# Ready for Halloween



## Ria (Aug 30, 2018)

Holly is all ready with her little hat for halloween haha


----------



## SquirtleSquirt (May 9, 2016)

Haha how adorable! Did you make it yourself?


----------



## Ria (Aug 30, 2018)

My mum made the hat but I did the spider and web.


----------



## SquirtleSquirt (May 9, 2016)

It's really well done. Super cute


----------



## PiccChicc (Sep 20, 2018)

Omg, I LOVE it!! That is adorable, you and your mother have done a fantastic job.


----------



## Yukidama's mama (Apr 4, 2017)

Aw that's really sweet!

I made Yuki a hat for his 1st birthday ^^
https://www.hedgehogcentral.com/for...1st-birthday-yukidama-picture29986-image.html

Think I'm going to buy one here for his 2nd birthday coming up later this month!


----------



## Ria (Aug 30, 2018)

Shes got a Christmas one being made as well.
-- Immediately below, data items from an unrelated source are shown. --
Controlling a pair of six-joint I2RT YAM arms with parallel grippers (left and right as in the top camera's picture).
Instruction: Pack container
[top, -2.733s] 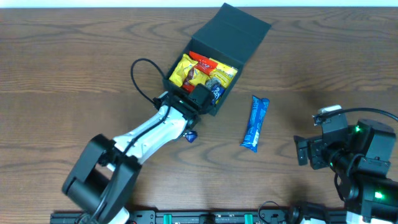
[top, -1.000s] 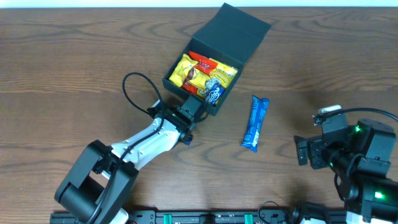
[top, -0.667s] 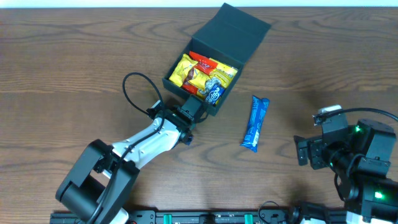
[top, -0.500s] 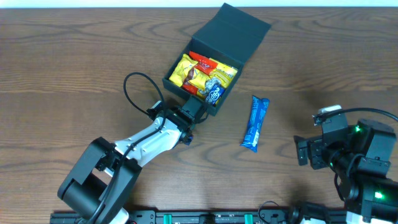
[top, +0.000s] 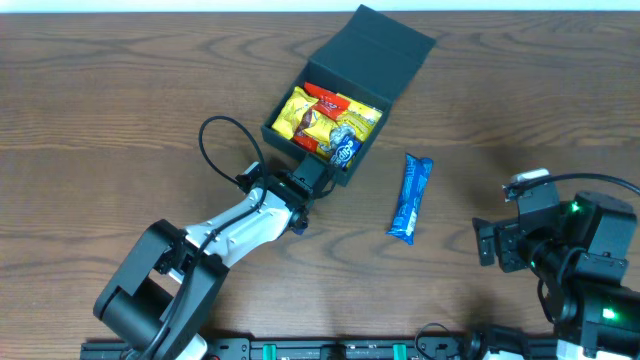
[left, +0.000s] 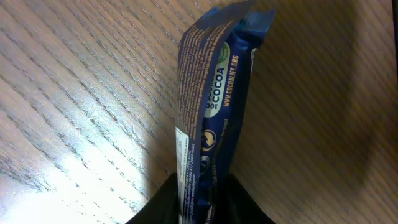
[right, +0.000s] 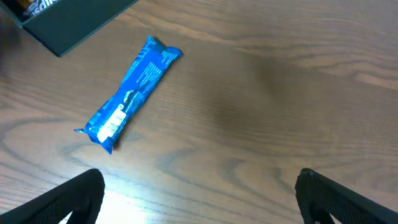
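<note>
Left arm comes in from 7 o'clock. left claw (top: 300, 214) sits just off the container's near corner, clenched on a dark blue packet (left: 208, 118). In the wrist view the packet stands up from between the fingers (left: 245, 211), "COCOA" print legible, wood-grain surface (top: 100, 100) behind it. From overhead only a sliver of that packet (top: 297, 226) shows under the claw, and I can't tell if it touches the surface.

container (top: 378, 55) is at roughly 12 o'clock of the surface, upper centre, rotated about a quarter turn off square. It is open, with the lid swung back toward 1 o'clock. Inside are yellow and red snack packets (top: 315, 115), plus a blue-and-white one (top: 346, 150) at the near right corner.

light blue bar (top: 411, 197) lies flat on the surface at 4 o'clock from the container, close but apart from it, long axis running roughly 12 to 6. It also shows in the right wrist view (right: 127, 93), with a container corner at top left.

right claw (top: 497, 245) sits at 4 o'clock from the bar, well apart. It is released, with fingers spread wide at both lower corners of its wrist view (right: 199, 193).
</note>
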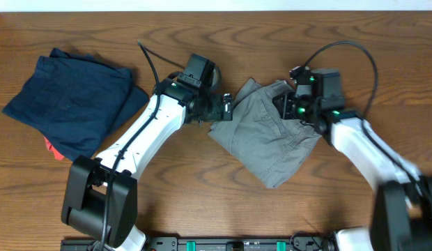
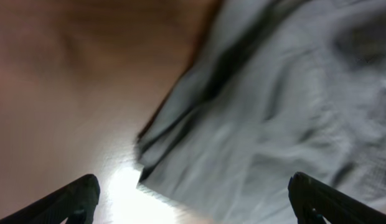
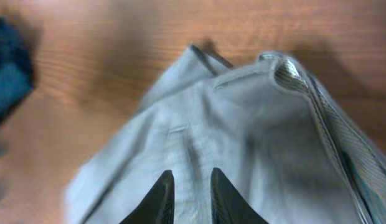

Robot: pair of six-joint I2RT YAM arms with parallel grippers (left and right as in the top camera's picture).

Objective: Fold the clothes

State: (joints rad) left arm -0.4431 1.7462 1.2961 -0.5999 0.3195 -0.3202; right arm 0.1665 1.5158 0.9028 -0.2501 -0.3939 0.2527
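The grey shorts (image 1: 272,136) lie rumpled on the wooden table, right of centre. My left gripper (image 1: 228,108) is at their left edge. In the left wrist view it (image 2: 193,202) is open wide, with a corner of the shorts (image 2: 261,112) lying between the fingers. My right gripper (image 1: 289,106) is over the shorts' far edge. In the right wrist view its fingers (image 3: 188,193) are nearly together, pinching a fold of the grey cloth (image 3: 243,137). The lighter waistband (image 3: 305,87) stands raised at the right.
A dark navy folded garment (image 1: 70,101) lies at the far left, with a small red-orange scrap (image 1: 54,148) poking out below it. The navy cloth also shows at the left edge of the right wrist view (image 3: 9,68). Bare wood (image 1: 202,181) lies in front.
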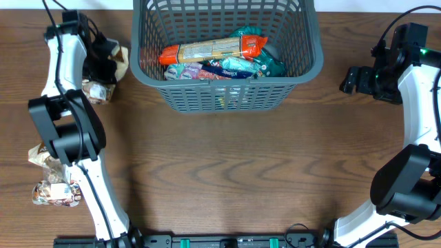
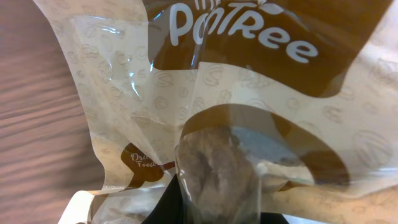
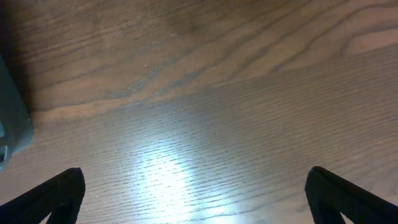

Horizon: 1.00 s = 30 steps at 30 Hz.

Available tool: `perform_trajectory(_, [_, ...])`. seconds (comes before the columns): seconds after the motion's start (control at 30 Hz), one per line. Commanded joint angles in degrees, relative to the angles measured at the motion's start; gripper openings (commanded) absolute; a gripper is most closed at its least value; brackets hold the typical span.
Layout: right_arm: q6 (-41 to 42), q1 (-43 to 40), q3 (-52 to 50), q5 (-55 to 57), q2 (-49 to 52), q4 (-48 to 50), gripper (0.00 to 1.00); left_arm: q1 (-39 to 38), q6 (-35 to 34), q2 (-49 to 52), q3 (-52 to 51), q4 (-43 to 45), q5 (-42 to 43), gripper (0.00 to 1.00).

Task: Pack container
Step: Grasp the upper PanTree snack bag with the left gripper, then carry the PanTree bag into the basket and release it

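Nearest the robot, two crumpled packets [image 1: 52, 189] lay on the wooden surface [image 1: 227, 172] beside the left arm, apparently not yet packed. Further out, the right end effector [image 3: 194, 183] hung wide apart over bare wood, holding nothing, likely parked clear of the basket. The left end effector [image 1: 103, 60] sat against a brown-and-cream packet [image 2: 249, 93]; whether it gripped could not be told. Farthest, the basket [image 1: 227, 96] stood between the arms, several packets [image 1: 213, 52] already inside.
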Motion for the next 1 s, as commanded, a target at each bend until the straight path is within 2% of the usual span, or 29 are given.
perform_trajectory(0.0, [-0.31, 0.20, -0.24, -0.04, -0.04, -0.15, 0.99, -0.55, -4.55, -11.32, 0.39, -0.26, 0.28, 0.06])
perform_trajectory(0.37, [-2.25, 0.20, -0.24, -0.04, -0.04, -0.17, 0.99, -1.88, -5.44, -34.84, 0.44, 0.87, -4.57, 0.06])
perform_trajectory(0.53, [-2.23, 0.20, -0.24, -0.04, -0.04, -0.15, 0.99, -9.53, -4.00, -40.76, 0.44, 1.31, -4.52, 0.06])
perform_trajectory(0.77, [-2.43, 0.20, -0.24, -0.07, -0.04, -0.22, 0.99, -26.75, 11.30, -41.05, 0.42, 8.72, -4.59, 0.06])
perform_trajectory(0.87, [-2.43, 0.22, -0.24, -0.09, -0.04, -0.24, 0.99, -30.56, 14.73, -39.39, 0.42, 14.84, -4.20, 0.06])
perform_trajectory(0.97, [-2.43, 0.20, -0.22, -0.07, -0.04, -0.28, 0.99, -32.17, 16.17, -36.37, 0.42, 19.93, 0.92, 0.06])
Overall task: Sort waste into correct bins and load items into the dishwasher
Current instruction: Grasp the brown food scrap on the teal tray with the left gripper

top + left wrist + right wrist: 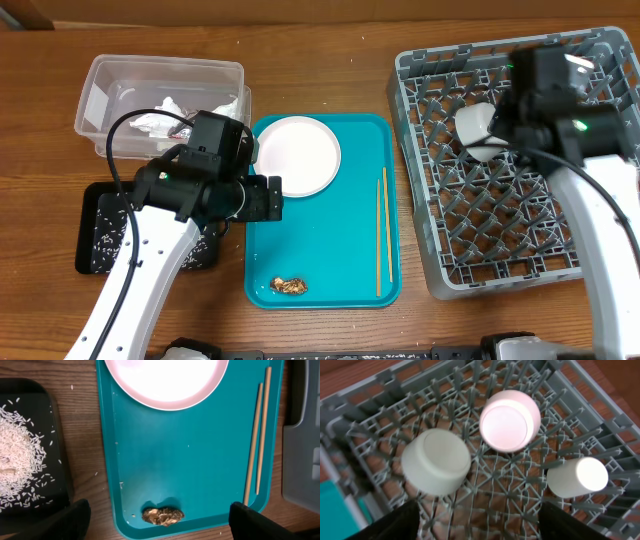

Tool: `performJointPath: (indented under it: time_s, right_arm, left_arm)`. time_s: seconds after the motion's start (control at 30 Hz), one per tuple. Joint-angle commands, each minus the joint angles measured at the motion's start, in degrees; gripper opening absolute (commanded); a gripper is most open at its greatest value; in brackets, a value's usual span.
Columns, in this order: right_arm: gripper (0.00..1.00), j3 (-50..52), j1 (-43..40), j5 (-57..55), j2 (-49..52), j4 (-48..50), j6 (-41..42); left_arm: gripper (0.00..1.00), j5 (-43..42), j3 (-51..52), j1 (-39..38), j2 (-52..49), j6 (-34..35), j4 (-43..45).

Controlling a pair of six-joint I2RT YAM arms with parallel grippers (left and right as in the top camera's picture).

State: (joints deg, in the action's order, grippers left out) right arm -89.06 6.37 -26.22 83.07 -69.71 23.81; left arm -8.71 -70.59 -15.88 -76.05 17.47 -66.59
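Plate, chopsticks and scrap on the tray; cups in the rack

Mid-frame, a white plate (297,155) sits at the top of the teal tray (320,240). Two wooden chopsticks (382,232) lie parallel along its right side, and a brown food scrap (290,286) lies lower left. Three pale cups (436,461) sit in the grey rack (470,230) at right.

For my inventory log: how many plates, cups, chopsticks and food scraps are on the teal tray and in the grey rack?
Plates: 1
Cups: 3
Chopsticks: 2
Food scraps: 1
Total: 7
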Motion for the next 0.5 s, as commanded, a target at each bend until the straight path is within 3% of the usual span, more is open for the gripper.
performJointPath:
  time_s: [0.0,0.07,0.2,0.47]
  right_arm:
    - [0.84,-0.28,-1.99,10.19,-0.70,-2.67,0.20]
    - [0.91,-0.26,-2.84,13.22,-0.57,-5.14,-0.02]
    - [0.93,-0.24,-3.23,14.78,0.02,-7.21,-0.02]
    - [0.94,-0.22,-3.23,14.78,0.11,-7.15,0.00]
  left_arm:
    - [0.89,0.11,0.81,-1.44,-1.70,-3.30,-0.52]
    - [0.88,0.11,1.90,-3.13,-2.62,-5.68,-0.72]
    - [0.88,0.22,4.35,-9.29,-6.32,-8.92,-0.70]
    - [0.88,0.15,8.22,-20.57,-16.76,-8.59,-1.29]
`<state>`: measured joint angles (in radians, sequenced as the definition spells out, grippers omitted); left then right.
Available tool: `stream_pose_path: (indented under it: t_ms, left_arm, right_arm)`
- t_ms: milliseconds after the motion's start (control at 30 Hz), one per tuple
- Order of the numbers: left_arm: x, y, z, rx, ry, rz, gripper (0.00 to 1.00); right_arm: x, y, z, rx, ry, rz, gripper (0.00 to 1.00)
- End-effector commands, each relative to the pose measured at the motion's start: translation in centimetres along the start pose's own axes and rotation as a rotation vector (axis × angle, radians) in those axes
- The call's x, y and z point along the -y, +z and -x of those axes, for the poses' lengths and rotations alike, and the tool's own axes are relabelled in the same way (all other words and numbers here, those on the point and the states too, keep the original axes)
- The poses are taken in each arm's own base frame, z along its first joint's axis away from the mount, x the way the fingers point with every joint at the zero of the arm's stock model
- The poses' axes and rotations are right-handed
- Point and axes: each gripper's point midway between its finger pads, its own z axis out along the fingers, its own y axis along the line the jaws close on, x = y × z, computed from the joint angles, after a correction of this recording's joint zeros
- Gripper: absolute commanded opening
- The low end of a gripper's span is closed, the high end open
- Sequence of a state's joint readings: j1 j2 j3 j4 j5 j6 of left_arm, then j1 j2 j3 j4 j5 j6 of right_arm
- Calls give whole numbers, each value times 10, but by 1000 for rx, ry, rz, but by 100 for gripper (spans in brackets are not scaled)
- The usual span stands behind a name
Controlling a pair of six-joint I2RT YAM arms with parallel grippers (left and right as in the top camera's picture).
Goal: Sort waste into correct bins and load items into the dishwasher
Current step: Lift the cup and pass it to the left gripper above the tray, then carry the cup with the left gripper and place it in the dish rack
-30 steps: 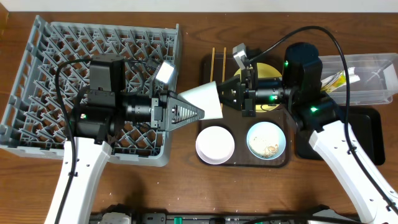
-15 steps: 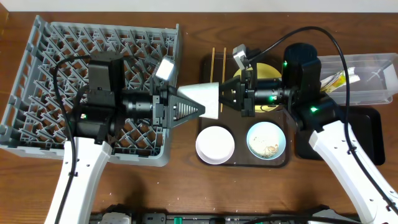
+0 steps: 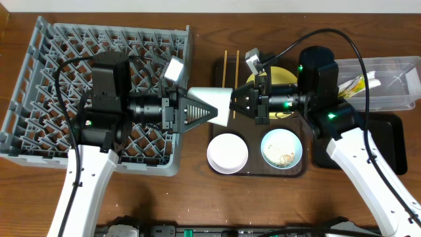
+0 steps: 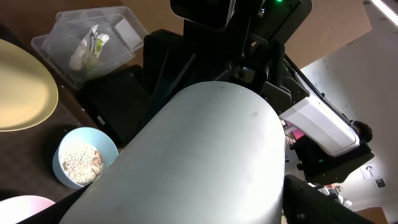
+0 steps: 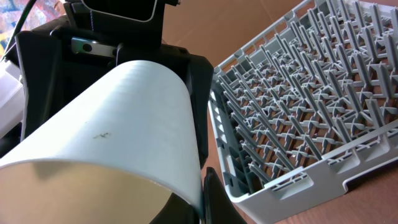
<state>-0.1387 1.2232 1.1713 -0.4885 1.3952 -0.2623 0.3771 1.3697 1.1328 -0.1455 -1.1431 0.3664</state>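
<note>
Left gripper (image 3: 210, 113) and right gripper (image 3: 237, 104) — level, outstretched, nose to nose

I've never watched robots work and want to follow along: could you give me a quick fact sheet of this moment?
Held item: white cup, on its side in mid-air between the arms
Right tool: gripping the cup's open rim
Left tool: at the cup's other end; grip unclear
Dish rack: grey, no dishes visible in it
On brown tray: white bowl, light-blue bowl with crumbs, yellow plate
Clear tub: wrapper inside
</note>
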Motion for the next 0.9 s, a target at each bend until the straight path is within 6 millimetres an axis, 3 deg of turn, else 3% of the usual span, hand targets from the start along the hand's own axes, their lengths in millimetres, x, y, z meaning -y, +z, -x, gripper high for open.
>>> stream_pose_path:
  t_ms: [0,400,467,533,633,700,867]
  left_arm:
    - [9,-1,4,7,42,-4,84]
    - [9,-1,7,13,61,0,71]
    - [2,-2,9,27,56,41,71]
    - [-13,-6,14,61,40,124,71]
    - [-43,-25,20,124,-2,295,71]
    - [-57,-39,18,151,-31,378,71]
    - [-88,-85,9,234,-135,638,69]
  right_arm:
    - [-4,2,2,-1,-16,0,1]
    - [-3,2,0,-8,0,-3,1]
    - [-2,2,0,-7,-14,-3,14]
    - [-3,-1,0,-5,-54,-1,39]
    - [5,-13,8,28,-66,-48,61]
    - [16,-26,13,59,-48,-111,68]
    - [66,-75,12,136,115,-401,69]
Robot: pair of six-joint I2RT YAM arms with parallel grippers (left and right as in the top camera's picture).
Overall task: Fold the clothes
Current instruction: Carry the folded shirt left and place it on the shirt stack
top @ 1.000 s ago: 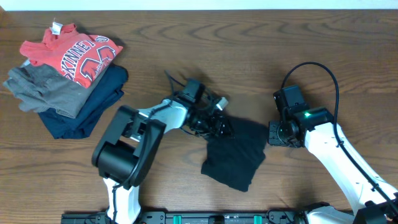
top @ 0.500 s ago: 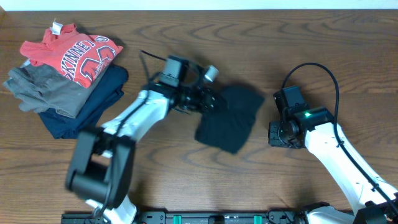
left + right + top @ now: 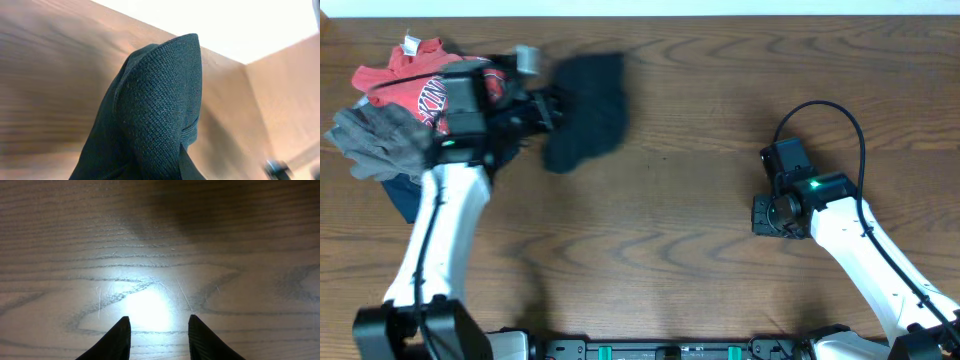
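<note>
The clothes (image 3: 588, 100), a bunched black garment, hang blurred off the end of my left gripper (image 3: 546, 112) at the table's far left, just right of the clothing pile. In the left wrist view the black knit fabric (image 3: 160, 105) fills the space at the jaws and hides the fingers; the gripper is shut on it. My right gripper (image 3: 770, 215) rests at the right side of the table, far from the garment. Its two dark fingertips (image 3: 122, 330) stand apart over bare wood, with nothing between them at the gripper (image 3: 157, 325).
A pile lies at the back left corner: a red shirt with white lettering (image 3: 405, 80) on top, a grey garment (image 3: 375, 145) and a navy one (image 3: 405, 195) beneath. My left arm (image 3: 435, 230) crosses in front of the pile. The table's back edge (image 3: 720, 14) runs close behind.
My left arm has swung the black garment off the middle of the table to the far left beside the pile, its jaws closing tight. The right arm has not moved.
</note>
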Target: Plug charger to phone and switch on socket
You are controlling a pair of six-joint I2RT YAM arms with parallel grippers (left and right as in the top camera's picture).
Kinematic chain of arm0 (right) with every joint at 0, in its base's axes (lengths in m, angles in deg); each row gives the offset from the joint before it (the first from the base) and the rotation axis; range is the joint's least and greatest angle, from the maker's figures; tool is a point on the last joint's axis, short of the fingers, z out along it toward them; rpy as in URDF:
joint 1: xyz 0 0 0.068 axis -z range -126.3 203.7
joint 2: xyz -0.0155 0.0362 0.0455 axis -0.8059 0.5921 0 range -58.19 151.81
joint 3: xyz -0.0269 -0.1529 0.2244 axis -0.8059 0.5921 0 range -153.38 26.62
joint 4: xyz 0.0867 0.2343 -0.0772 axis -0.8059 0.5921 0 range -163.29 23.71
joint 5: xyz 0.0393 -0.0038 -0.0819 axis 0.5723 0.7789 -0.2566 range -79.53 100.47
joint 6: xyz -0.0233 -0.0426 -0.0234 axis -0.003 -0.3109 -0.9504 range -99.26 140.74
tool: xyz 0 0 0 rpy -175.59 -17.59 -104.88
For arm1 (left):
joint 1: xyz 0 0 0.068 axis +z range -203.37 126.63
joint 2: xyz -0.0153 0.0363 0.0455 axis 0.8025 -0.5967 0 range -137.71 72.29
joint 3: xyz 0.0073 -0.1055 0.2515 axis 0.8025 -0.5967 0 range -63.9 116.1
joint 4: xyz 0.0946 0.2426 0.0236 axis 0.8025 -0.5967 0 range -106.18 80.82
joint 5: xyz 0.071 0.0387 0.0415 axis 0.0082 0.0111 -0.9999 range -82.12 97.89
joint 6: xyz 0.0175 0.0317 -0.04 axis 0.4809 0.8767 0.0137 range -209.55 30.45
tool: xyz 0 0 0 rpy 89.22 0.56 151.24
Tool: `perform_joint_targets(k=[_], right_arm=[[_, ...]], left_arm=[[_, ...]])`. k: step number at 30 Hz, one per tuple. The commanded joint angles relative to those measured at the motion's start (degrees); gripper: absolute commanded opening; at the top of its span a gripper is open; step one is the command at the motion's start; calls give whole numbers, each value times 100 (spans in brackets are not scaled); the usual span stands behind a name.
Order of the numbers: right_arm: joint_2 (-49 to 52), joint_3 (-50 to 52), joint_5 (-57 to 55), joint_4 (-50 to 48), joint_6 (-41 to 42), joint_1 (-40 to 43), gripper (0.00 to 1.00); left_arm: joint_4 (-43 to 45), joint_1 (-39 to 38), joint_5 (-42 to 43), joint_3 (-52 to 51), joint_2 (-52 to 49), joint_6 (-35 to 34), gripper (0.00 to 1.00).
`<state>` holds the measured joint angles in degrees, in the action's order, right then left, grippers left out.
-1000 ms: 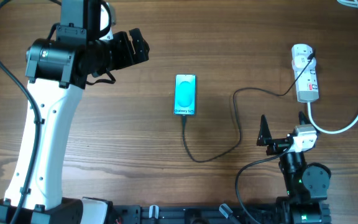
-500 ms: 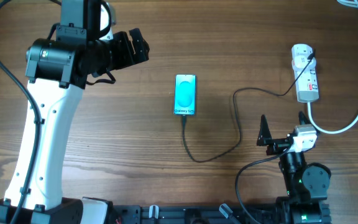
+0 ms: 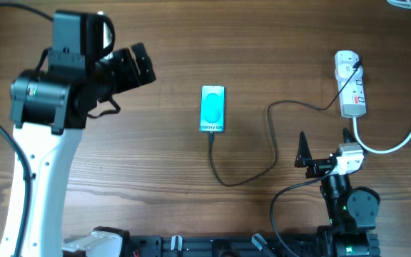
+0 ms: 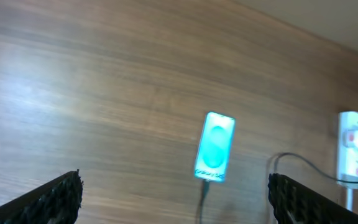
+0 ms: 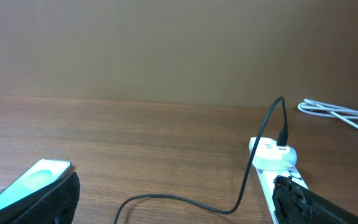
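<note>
The phone (image 3: 212, 108) lies face up mid-table, its cyan screen lit. The charger (image 3: 272, 135), a thin black cable, loops from the adapter on the white socket (image 3: 351, 89) round to the phone's near end. Its plug tip (image 3: 211, 138) sits at that end; I cannot tell whether it is seated. My left gripper (image 3: 143, 66) hovers open well to the phone's left, holding nothing. The left wrist view shows the phone (image 4: 215, 147) and socket (image 4: 351, 149) ahead of the open left gripper (image 4: 176, 205). My right gripper (image 3: 325, 147) stands open near the socket's lower end, with the phone (image 5: 30, 180) and socket (image 5: 272, 177) at either side of the right gripper (image 5: 179, 205).
A thick white lead (image 3: 398, 143) runs from the socket's lower end out to the right and up past the table's far right corner. The right arm's base (image 3: 348, 207) stands at the near edge, with its black cable (image 3: 280, 207) beside it.
The left arm has swung to the left, carrying its open gripper farther from the phone. The right arm, phone, cable and socket have not moved.
</note>
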<state>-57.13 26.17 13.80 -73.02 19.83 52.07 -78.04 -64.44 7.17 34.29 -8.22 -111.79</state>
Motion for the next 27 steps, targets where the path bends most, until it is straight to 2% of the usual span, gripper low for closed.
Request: perform_joint_targets(k=[1, 8, 12, 16, 19, 23, 27], right_arm=[[-79, 17, -79, -39, 94, -17, 100], [-79, 17, -79, -42, 94, -17, 100], [-79, 17, -79, -39, 94, -17, 100], [-79, 17, -79, -39, 92, -17, 100], [-79, 17, -79, -39, 92, -17, 100], [-79, 17, -79, -39, 94, -17, 100], [-79, 17, -79, -39, 92, -17, 100]], left_arm=[[273, 79, -520, -925, 522, -52, 100], [376, 767, -516, -2304, 1921, 98, 100], [1215, 863, -509, -3432, 2933, 1182, 100], [2573, 863, -514, -5064, 4234, 1781, 100], [2887, 905, -520, -5781, 5049, 1779, 100], [2752, 997, -463, -6192, 5976, 1711, 100], [2754, 997, -431, -6422, 6330, 1714, 100]])
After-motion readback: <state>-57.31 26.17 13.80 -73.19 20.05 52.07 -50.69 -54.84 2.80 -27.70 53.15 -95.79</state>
Which is the same type as the halloween so its going to be mix of me and my mum

And then for her 1st Birthday I am going to make her a differnt style hat which I’ll do by myself.


----------



## hufflepuff_hedgehog (Oct 7, 2018)

Awww its so cute! Great job on the DIY, btw, Holly looks great 

Ahhhh Holly is just sooooo adorable ahaa <3


----------



## Ria (Aug 30, 2018)

I am very creative, and love making things and I came up with some cool ideas for Holly, so I thought why not make them if they are just for photo purpose. Its all totally worth it !!

I am going to make her some more toys and a few fleece tunnels as soon as the materal arrives.


----------